What are common signs of vitamin D deficiency?

Low levels of vitamin D often produce subtle symptoms that can be mistaken for other conditions. Research led by Michael F. Holick, Boston University School of Medicine, and clinical guidance from the Endocrine Society describe several consistent clinical features that clinicians look for when evaluating possible deficiency. The National Institutes of Health Office of Dietary Supplements and the Mayo Clinic identify overlapping signs rooted in vitamin D’s role in bone metabolism, muscle function, immune regulation, and mood.

Bone and muscle signs

The most characteristic manifestations are related to impaired bone mineralization. People may experience bone pain and diffuse aching, often reported in the lower back, hips, pelvis, and legs. In adults, prolonged deficiency can lead to osteomalacia, a softening of bones that produces persistent discomfort and increases the risk of fractures. Children with severe deficiency can develop rickets, which causes bone deformities and delayed growth. Muscle symptoms include muscle weakness and difficulty rising from a chair or climbing stairs, reflecting vitamin D’s role in muscle strength. These symptoms can be subtle at first and may progress slowly, so they are sometimes attributed to aging or inactivity.
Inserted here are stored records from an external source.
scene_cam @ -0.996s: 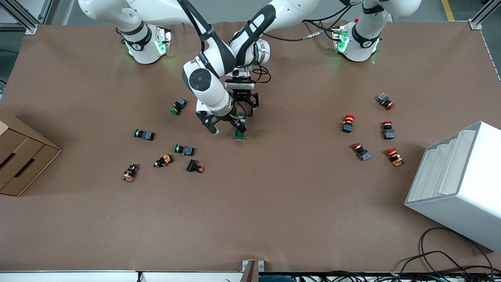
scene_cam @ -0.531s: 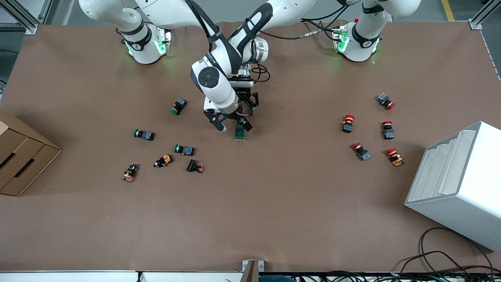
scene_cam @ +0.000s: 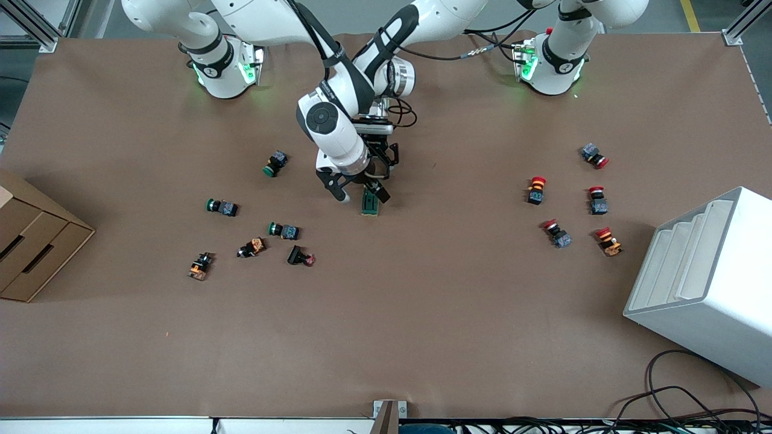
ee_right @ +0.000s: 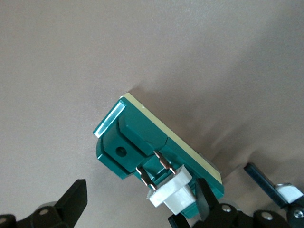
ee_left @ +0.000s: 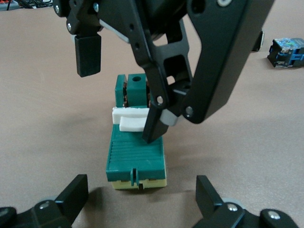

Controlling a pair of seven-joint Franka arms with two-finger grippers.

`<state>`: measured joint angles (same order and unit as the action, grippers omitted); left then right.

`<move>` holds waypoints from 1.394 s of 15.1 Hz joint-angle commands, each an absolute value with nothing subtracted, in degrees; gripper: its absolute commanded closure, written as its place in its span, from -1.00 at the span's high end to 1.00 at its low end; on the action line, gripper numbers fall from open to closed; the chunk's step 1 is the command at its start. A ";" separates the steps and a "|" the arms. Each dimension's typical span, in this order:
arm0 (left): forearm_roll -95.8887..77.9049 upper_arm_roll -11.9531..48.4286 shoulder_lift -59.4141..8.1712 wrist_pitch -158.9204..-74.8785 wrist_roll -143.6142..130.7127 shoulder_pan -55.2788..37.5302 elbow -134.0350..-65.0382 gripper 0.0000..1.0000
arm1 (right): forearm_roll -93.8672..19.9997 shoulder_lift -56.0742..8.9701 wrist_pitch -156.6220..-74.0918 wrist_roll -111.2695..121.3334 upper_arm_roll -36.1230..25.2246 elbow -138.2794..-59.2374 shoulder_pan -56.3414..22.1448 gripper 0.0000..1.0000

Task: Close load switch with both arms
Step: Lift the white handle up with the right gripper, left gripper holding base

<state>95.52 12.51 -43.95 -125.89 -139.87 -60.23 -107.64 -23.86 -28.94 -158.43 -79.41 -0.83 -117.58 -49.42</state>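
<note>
Black plastic fingers of the right claw (scene_cam: 358, 195) are spread wide over the load switch (scene_cam: 370, 207). One fingertip (ee_left: 153, 132) is pressed against the white handle (ee_left: 129, 119), and nothing is gripped. The left claw (ee_left: 141, 192) is likewise held open, with a finger on either side of the switch's ribbed end and no contact to be seen.

The switch is found lying flat on the brown surface (scene_cam: 422, 289), just above the centre of the front view and well apart from the scattered push buttons.

The switch is judged to be light, rigid moulded plastic that slides easily on the smooth covering. Its green body should therefore be clamped across the long flanks by the left claw. The handle is best pushed on its broad white face. The thin copper pins seen beside the handle in the right wrist view should be avoided, since they could be bent.
</note>
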 commanded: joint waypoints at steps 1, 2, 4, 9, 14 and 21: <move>95.54 12.48 -47.64 -127.00 -140.10 -60.56 -107.49 1.00 | -26.98 -29.97 -160.05 -79.54 -1.14 -116.28 -50.72 1.00; 95.45 12.48 -47.64 -127.00 -140.10 -60.56 -107.49 1.00 | -26.98 -29.97 -160.05 -79.45 -1.14 -115.93 -50.45 1.00; 95.45 12.57 -47.64 -126.91 -140.19 -60.56 -107.49 1.00 | -26.98 -29.97 -159.70 -79.98 -1.14 -114.62 -49.92 1.00; 95.54 12.48 -47.90 -126.65 -140.10 -60.56 -107.49 1.00 | -26.89 -29.88 -157.86 -80.33 -1.14 -112.33 -48.43 1.00; 95.45 12.48 -48.08 -125.51 -140.19 -60.56 -107.49 1.00 | -26.81 -29.97 -153.28 -80.16 -1.32 -109.69 -47.29 1.00; 95.36 12.48 -48.43 -125.51 -140.36 -60.56 -107.40 1.00 | -26.63 -31.29 -153.28 -80.07 -1.49 -108.81 -47.29 1.00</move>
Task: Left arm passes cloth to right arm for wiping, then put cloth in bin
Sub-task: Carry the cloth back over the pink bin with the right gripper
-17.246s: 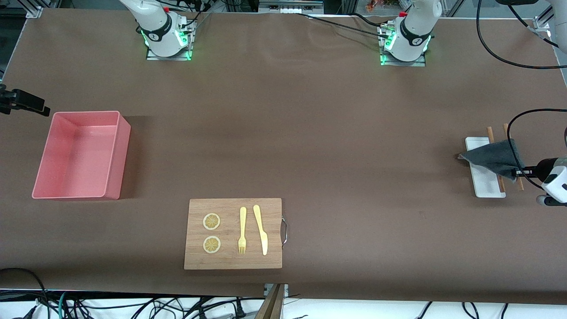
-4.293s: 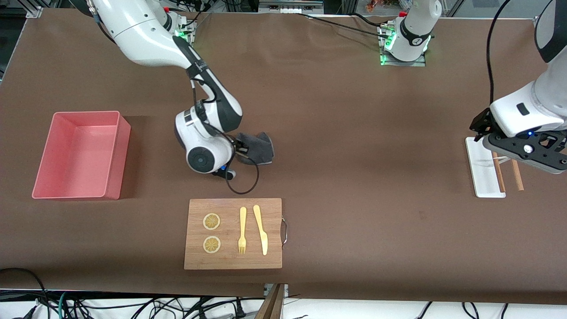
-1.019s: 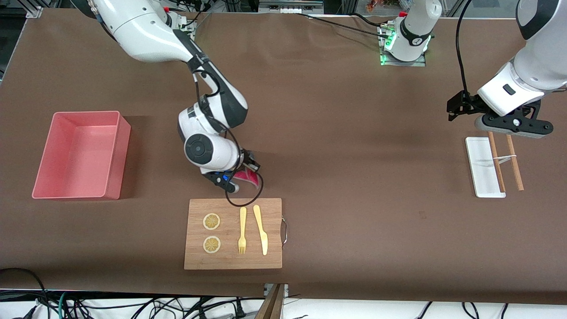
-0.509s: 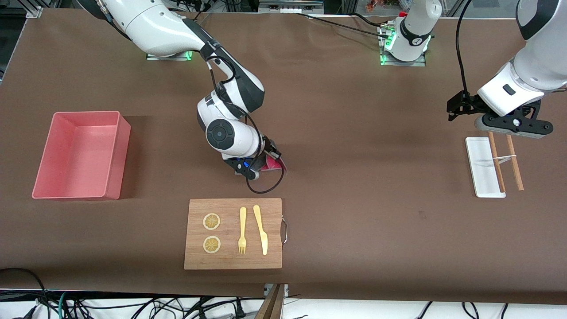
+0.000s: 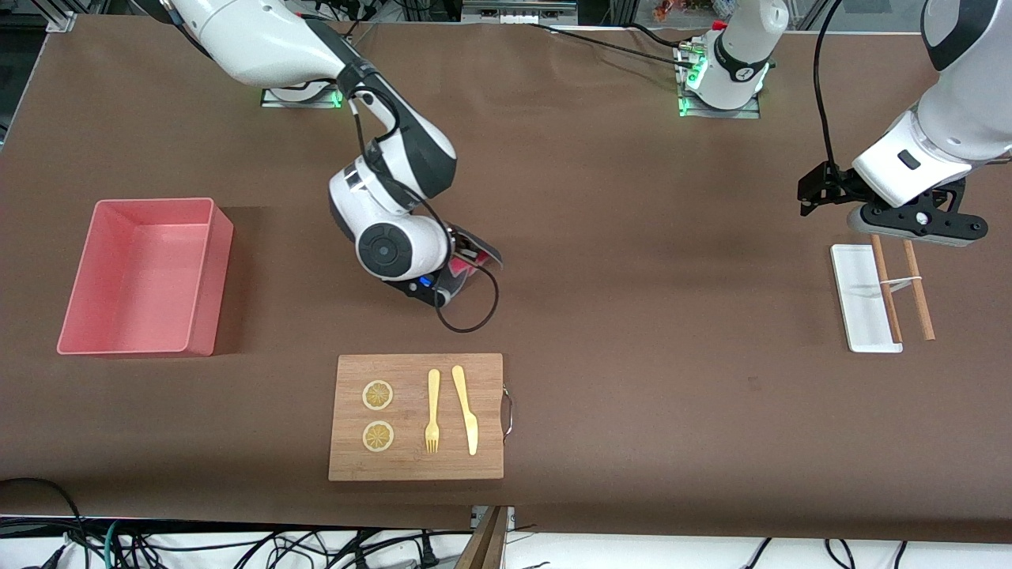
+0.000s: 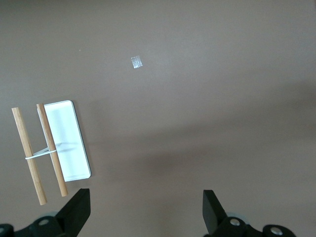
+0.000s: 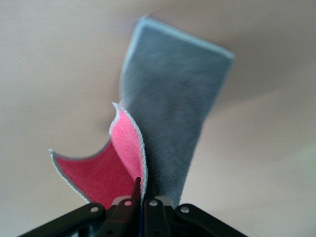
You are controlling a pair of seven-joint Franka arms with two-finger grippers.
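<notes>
Small soft cloth, dark grey on 1 face and red-pink on the other [image 5: 468,257], pinched by 1 edge in the right arm's black two-finger gripper [image 5: 461,254]. Fingers clamped tight on the hem. In the right wrist view, grey face of the cloth [image 7: 173,103] trailing straight out from the fingertips along the brown table surface [image 5: 632,332], pink face curling up beside the pinch. Long axis in line with the gripper, so a drag stroke along that line looks like the wiping motion.

Located mid-table, farther from the front camera than the wooden cutting board [image 5: 416,416] with its 2 lemon slices, yellow fork and yellow knife. Cloth low over or on the table; contact not clear from the front view.

Key relation for the next move: pink rectangular plastic bin with open top [image 5: 198,207] sits toward the right arm's end of the table, well apart from the cloth, at about the same depth as the gripper. Right arm [image 5: 261,39] already nearest and already holding, so no further handover needed by the look of it. Probable path: finish wiping, lift, sweep sideways toward own end, release over the bin. Risk: loose hanging end catching the bin wall if carried too low.

Left arm [image 5: 945,95] waiting at its own end, left gripper [image 5: 814,194] spread wide and empty, hovering above the white rectangular tray [image 5: 858,296] and the 2 wooden sticks [image 5: 901,284] lying across it.
</notes>
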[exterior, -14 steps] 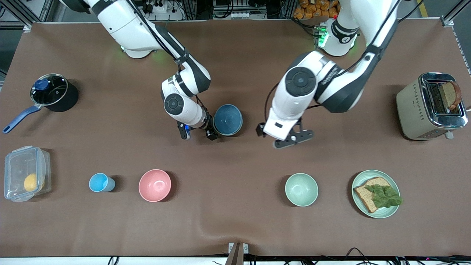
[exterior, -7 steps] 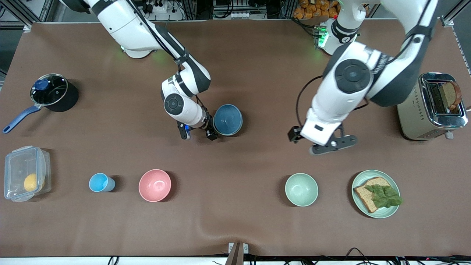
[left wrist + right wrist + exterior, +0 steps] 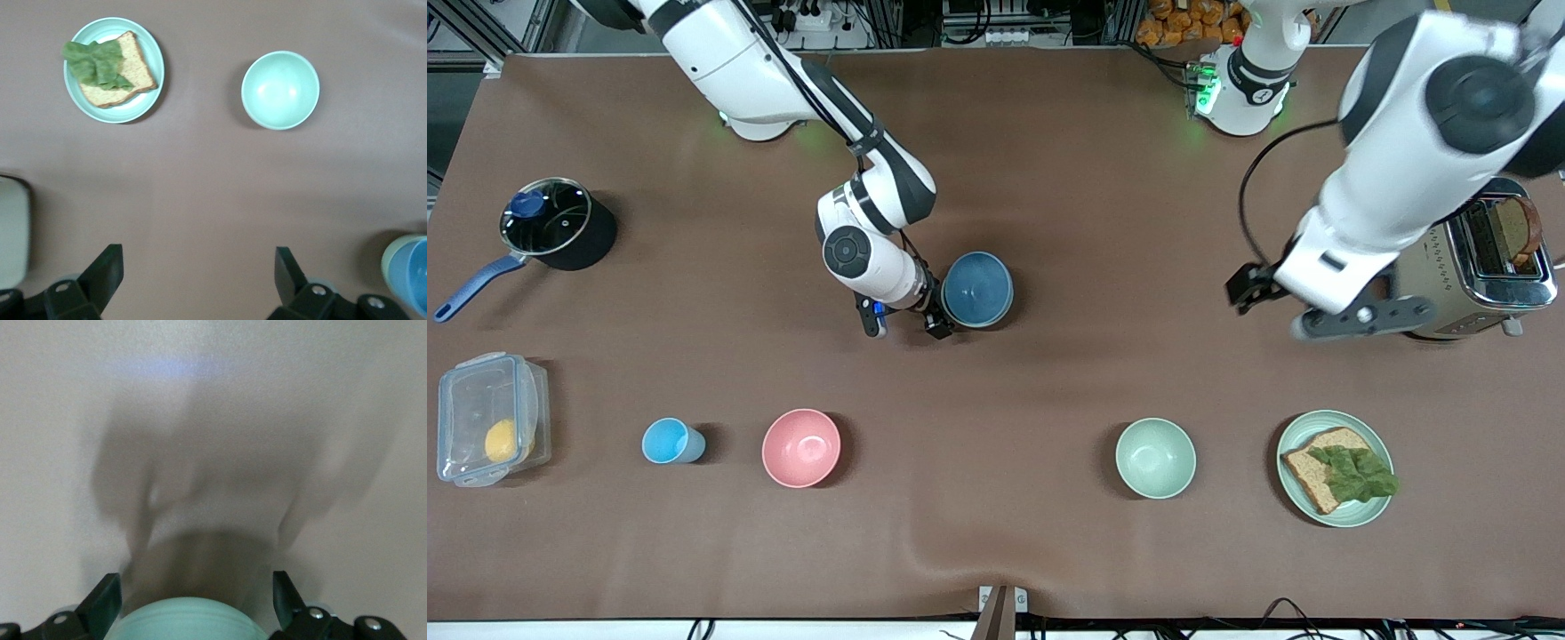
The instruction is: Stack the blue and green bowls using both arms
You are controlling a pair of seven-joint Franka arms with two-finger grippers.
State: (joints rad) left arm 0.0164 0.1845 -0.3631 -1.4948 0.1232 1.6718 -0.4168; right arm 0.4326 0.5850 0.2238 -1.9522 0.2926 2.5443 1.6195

Systemic and neuropsychiatric signs

Vitamin D influences immune responses and brain chemistry, so deficiency can present beyond the musculoskeletal system. Chronic fatigue and generalized low energy are commonly reported by patients and noted in clinical reviews. Mood disturbances including depressive symptoms have been associated with low vitamin D levels in observational studies, though causality remains an area of active research. Recurrent upper respiratory infections and slower wound healing are also described, aligning with vitamin D’s modulatory effects on immune cells and inflammation.

Causes of deficiency are multifactorial. Reduced ultraviolet B exposure because of high latitude, winter season, heavy air pollution, or extensive skin covering for cultural or occupational reasons lowers cutaneous vitamin D synthesis. Darker skin pigmentation diminishes ultraviolet-driven vitamin D production, making individuals of African, South Asian, or Middle Eastern descent more vulnerable in low-sun environments. Older adults synthesize vitamin D less efficiently and often spend more time indoors. Malabsorption conditions such as celiac disease, inflammatory bowel disease, and certain surgeries that bypass the small intestine impair dietary uptake. Some medications alter vitamin D metabolism and storage.

Consequences of unrecognized deficiency extend beyond immediate symptoms. Chronic insufficiency contributes to bone fragility and higher fracture risk, with public health implications in aging populations. In children, untreated deficiency can impair development and cause lasting skeletal abnormalities. Sociocultural patterns that limit sun exposure interact with territorial and environmental factors to create localized high-risk groups, highlighting health equity concerns.

Diagnosis relies on blood measurement of 25-hydroxyvitamin D and clinical judgment informed by guidance from the Endocrine Society and public health agencies such as the National Institutes of Health Office of Dietary Supplements. Treatment typically includes thoughtful supplementation and addressing underlying causes, with follow-up testing to ensure adequacy. Because many signs overlap with other disorders, medical evaluation is important to confirm deficiency and tailor care to the individual’s cultural and environmental context.